Exercise goal
The records below must be returned exactly, with every picture left out.
Segment Open
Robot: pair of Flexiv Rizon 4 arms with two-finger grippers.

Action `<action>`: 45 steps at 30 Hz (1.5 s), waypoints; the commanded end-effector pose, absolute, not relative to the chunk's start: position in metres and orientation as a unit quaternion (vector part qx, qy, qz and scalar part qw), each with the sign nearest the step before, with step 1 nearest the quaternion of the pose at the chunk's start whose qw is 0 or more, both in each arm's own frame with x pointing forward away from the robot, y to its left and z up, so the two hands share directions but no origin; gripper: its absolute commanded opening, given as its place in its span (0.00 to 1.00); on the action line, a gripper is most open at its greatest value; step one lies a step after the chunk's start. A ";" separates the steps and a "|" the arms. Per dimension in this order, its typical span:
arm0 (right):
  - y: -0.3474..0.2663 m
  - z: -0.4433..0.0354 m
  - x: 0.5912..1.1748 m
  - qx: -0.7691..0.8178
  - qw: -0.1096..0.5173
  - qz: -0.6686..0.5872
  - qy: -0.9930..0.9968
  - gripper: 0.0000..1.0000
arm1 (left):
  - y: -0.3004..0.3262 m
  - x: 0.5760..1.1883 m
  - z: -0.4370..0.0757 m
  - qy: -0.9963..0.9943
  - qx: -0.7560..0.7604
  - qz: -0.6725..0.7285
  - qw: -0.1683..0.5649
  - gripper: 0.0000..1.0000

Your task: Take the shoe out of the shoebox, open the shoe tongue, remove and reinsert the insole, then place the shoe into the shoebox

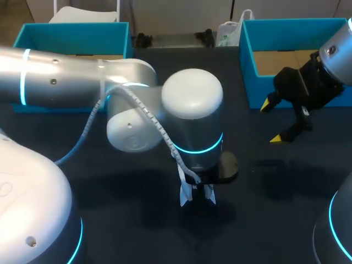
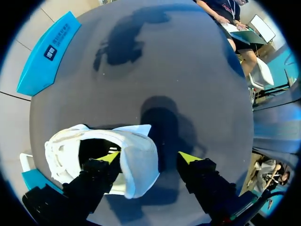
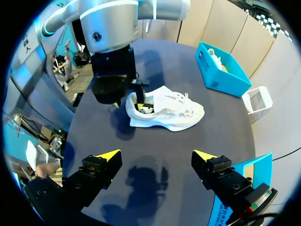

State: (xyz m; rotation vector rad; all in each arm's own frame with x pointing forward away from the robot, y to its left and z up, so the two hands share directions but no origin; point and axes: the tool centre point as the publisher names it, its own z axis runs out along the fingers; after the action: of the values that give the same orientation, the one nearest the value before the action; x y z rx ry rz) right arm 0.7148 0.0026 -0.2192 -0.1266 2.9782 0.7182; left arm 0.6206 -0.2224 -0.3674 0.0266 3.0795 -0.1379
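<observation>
Left tool (image 2: 149,157) spread wide, one finger inside the white shoe (image 3: 169,113)
Right tool (image 1: 272,122) wide, empty, at 2 o'clock from it; shoe rests on tabletop (image 1: 264,231)

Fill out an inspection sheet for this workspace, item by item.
Surface: dark matte table top, only shadows on the bare part.
Job's things: white lace-up sneaker out on the table; open teal cardboard shoebox at the far left, a second one at the far right.
Clutter: nothing seen.
Grippers: left gripper with jaws open, one finger inside the sneaker's opening and the other outside; right gripper with jaws open above bare table, holding nothing.
Cables: grey spiral-wrapped cable running along the silver left arm.
Surroundings: nothing seen.
</observation>
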 end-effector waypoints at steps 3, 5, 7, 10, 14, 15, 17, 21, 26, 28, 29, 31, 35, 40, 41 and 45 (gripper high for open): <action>0.003 -0.220 0.714 -0.041 0.038 0.233 0.971 1.00 | -0.230 0.621 -0.384 0.999 -0.002 -0.026 0.026 0.57; 0.003 -0.220 0.714 -0.041 0.038 0.233 0.971 1.00 | -0.229 0.621 -0.388 0.999 -0.007 -0.018 0.025 0.53; 0.003 -0.220 0.714 -0.041 0.038 0.233 0.971 1.00 | -0.228 0.622 -0.392 1.000 -0.011 -0.012 0.022 0.50; 0.003 -0.220 0.714 -0.041 0.038 0.233 0.971 1.00 | -0.226 0.623 -0.395 1.000 -0.018 -0.007 0.016 0.35; 0.003 -0.220 0.714 -0.041 0.038 0.233 0.971 1.00 | -0.220 0.623 -0.392 1.000 -0.020 -0.008 0.009 0.00; 0.003 -0.220 0.714 -0.041 0.038 0.233 0.971 1.00 | -0.218 0.622 -0.391 1.000 -0.024 -0.007 0.005 0.00; 0.003 -0.220 0.714 -0.041 0.038 0.233 0.971 1.00 | -0.214 0.622 -0.388 1.000 -0.021 -0.006 -0.010 0.00; 0.003 -0.220 0.714 -0.041 0.038 0.233 0.971 1.00 | -0.205 0.623 -0.377 0.999 -0.035 0.008 -0.030 0.00; 0.003 -0.220 0.714 -0.041 0.038 0.233 0.971 1.00 | -0.192 0.630 -0.345 0.998 -0.041 0.032 -0.041 0.00; 0.003 -0.220 0.714 -0.041 0.038 0.233 0.971 1.00 | -0.187 0.634 -0.329 0.998 -0.041 0.038 -0.043 0.00; 0.003 -0.220 0.714 -0.041 0.038 0.233 0.971 1.00 | -0.185 0.637 -0.322 0.997 -0.040 0.039 -0.043 0.00; 0.003 -0.220 0.714 -0.041 0.038 0.233 0.971 1.00 | -0.179 0.641 -0.306 0.997 -0.037 0.041 -0.045 0.00; 0.003 -0.220 0.714 -0.041 0.038 0.233 0.971 1.00 | -0.170 0.652 -0.279 0.997 -0.024 0.041 -0.056 0.00; 0.003 -0.220 0.714 -0.041 0.038 0.233 0.971 1.00 | -0.161 0.662 -0.245 0.998 -0.023 0.038 -0.048 0.00; 0.003 -0.220 0.714 -0.041 0.038 0.233 0.971 1.00 | -0.159 0.664 -0.239 0.997 -0.016 0.040 -0.059 0.00; 0.003 -0.220 0.714 -0.041 0.038 0.233 0.971 1.00 | -0.154 0.670 -0.217 0.997 -0.012 0.043 -0.067 0.00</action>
State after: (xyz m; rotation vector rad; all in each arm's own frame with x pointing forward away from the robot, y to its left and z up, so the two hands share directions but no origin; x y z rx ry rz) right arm 0.7147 0.0026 -0.2192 -0.1267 2.9782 0.7182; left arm 0.6611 -0.1629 -0.2555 -0.0444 3.2717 0.1617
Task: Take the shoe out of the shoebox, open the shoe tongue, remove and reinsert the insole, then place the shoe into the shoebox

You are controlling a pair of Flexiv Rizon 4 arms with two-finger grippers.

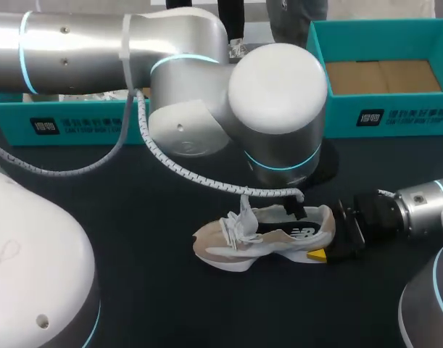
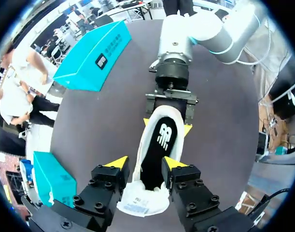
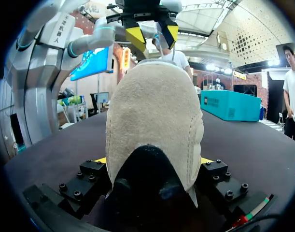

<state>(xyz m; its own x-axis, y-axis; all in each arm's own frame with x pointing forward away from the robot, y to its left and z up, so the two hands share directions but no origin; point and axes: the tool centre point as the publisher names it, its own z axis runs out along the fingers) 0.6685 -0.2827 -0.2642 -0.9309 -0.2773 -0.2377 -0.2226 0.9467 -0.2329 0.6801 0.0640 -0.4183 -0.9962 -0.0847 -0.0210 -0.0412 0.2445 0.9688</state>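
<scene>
In the head view, the left arm [image 1: 206, 94] hides nearly all of its own gripper. The shoe [image 1: 265, 235] sits at lower centre on the table [image 1: 119, 217], its heel clamped by the right gripper [image 1: 327, 233]. The left gripper [image 2: 145, 163] straddles the shoe's mouth, fingers spread, gripping nothing.

shoe [image 1: 268, 239]: beige-white, upright | insole [image 2: 159, 150]: black, inside | shoebox [image 1: 337, 116]: teal, open, apart

Left arm [image 1: 206, 94] overhangs shoe [image 1: 257, 239]; right fingers [image 1: 317, 254] clamp heel; table [image 1: 134, 217] beside toe passable.
</scene>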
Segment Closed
Answer below
Robot: pair of Flexiv Rizon 4 arms with two-finger grippers.

Action `<action>`: 45 steps at 30 Hz (1.5 s), waypoints; the commanded end-effector pose, absolute, not relative to the chunk's start: position in metres and orientation as a unit quaternion (vector part qx, qy, qz and scalar part qw), each with the sign nearest the step before, with step 1 nearest the quaternion of the pose at the chunk's start whose qw is 0 or more, both in each arm's own frame with x pointing forward away from the robot, y to its left and z up, so the two hands share directions but no origin; gripper: its absolute commanded opening, given as its place in its span (0.00 to 1.00); on the action line, a gripper is most open at its greatest value; step one lies a step after the chunk's start. A ";" separates the steps and a "|" the arms. Per dimension in this order, its typical span:
arm0 (right):
  - y: -0.3474..0.2663 m
  - z: -0.4433..0.0354 m
  - x: 0.5912..1.1748 m
  - qx: -0.7691..0.8178
  - qw: -0.1096..0.5173
  - qz: -0.6686..0.5872
  - qy: -0.9930..0.9968
  - gripper: 0.0000..1.0000
arm1 (left):
  - y: -0.3004..0.3262 m
  - x: 0.5760..1.1883 m
  - z: -0.4370..0.0757 m
  - qy: -0.9963..0.9943
  - qx: -0.7560..0.7604
  - qz: -0.6725..0.7285
  - qw: -0.1683..0.5649
  - gripper: 0.0000..1.0000

Your task: Take the shoe out of the shoebox, open the shoe tongue, remove and reinsert the insole, then place the shoe into the shoebox


State: (xyz m; rotation vector rad; all in each arm's own frame with x pointing forward away from the robot, y to its left and z up, so the two hands share directions but no origin; point and axes: the tool centre point as the publisher names it, its own z axis runs out along the fingers; after the action: of the values that give the same orientation, the one nearest the value before the action; x y z rx ry rz) right arm 0.7148 0.0026 -0.2192 -0.1266 2.9782 0.7182; left arm 0.6206 -0.2224 -0.3674 0.0266 3.0795 -0.1379
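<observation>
Left tool (image 2: 149,157) spread wide, one finger inside the white shoe (image 3: 169,113)
Right tool (image 1: 272,122) wide, empty, at 2 o'clock from it; shoe rests on tabletop (image 1: 264,231)

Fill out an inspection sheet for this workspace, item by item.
Surface: dark matte table top, only shadows on the bare part.
Job's things: white lace-up sneaker out on the table; open teal cardboard shoebox at the far left, a second one at the far right.
Clutter: nothing seen.
Grippers: left gripper with jaws open, one finger inside the sneaker's opening and the other outside; right gripper with jaws open above bare table, holding nothing.
Cables: grey spiral-wrapped cable running along the silver left arm.
Surroundings: nothing seen.
</observation>
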 end-effector waypoints at steps 3, 5, 7, 10, 14, 15, 17, 21, 26, 28, 29, 31, 35, 40, 41 and 45 (gripper high for open): <action>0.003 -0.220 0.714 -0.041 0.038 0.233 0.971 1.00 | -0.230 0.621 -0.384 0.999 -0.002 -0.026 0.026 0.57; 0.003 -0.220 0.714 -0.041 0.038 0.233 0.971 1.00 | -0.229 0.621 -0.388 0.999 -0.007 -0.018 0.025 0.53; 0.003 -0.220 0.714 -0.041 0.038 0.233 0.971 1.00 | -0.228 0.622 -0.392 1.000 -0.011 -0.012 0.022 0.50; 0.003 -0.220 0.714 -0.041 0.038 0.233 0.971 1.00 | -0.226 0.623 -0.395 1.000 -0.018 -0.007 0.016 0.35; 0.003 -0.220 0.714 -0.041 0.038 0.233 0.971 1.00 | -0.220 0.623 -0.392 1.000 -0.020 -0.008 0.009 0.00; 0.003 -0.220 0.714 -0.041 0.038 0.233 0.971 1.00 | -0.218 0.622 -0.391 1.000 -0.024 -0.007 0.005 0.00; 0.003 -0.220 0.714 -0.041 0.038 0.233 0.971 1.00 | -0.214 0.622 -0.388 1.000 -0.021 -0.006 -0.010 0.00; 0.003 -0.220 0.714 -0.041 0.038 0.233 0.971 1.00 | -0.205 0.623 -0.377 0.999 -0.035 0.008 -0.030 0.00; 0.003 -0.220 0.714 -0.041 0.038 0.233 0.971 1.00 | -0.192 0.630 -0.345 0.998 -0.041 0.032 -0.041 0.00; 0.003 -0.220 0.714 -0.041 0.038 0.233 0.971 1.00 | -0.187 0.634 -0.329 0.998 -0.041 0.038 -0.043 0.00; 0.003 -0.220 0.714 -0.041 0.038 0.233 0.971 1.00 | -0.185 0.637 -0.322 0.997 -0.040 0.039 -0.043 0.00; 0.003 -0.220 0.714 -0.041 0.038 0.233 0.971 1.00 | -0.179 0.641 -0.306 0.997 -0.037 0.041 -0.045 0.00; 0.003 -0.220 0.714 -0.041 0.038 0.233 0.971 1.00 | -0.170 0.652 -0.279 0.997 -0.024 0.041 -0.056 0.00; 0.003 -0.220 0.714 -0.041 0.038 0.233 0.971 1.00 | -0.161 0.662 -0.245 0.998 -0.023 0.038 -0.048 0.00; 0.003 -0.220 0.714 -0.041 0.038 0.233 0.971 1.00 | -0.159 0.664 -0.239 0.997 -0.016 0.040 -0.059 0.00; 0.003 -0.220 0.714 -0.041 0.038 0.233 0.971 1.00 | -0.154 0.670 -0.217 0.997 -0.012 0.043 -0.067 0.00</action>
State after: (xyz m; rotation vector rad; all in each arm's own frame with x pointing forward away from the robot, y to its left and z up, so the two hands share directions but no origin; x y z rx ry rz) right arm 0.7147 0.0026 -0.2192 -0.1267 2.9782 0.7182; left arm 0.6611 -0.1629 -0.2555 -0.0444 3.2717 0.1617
Task: Take the shoe out of the shoebox, open the shoe tongue, remove and reinsert the insole, then place the shoe into the shoebox

You are controlling a pair of Flexiv Rizon 4 arms with two-finger grippers.


<state>(xyz m; its own x-axis, y-axis; all in each arm's own frame with x pointing forward away from the robot, y to its left and z up, so the two hands share directions but no origin; point and axes: the tool centre point as the publisher names it, its own z axis runs out along the fingers) 0.6685 -0.2827 -0.2642 -0.9309 -0.2773 -0.2377 -0.2226 0.9467 -0.2329 0.6801 0.0640 -0.4183 -0.9962 -0.0847 -0.0210 -0.0412 0.2445 0.9688</state>
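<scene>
In the head view, the left arm [image 1: 206, 94] hides nearly all of its own gripper. The shoe [image 1: 265, 235] sits at lower centre on the table [image 1: 119, 217], its heel clamped by the right gripper [image 1: 327, 233]. The left gripper [image 2: 145, 163] straddles the shoe's mouth, fingers spread, gripping nothing.

shoe [image 1: 268, 239]: beige-white, upright | insole [image 2: 159, 150]: black, inside | shoebox [image 1: 337, 116]: teal, open, apart

Left arm [image 1: 206, 94] overhangs shoe [image 1: 257, 239]; right fingers [image 1: 317, 254] clamp heel; table [image 1: 134, 217] beside toe passable.
</scene>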

There is nothing further to add to the answer.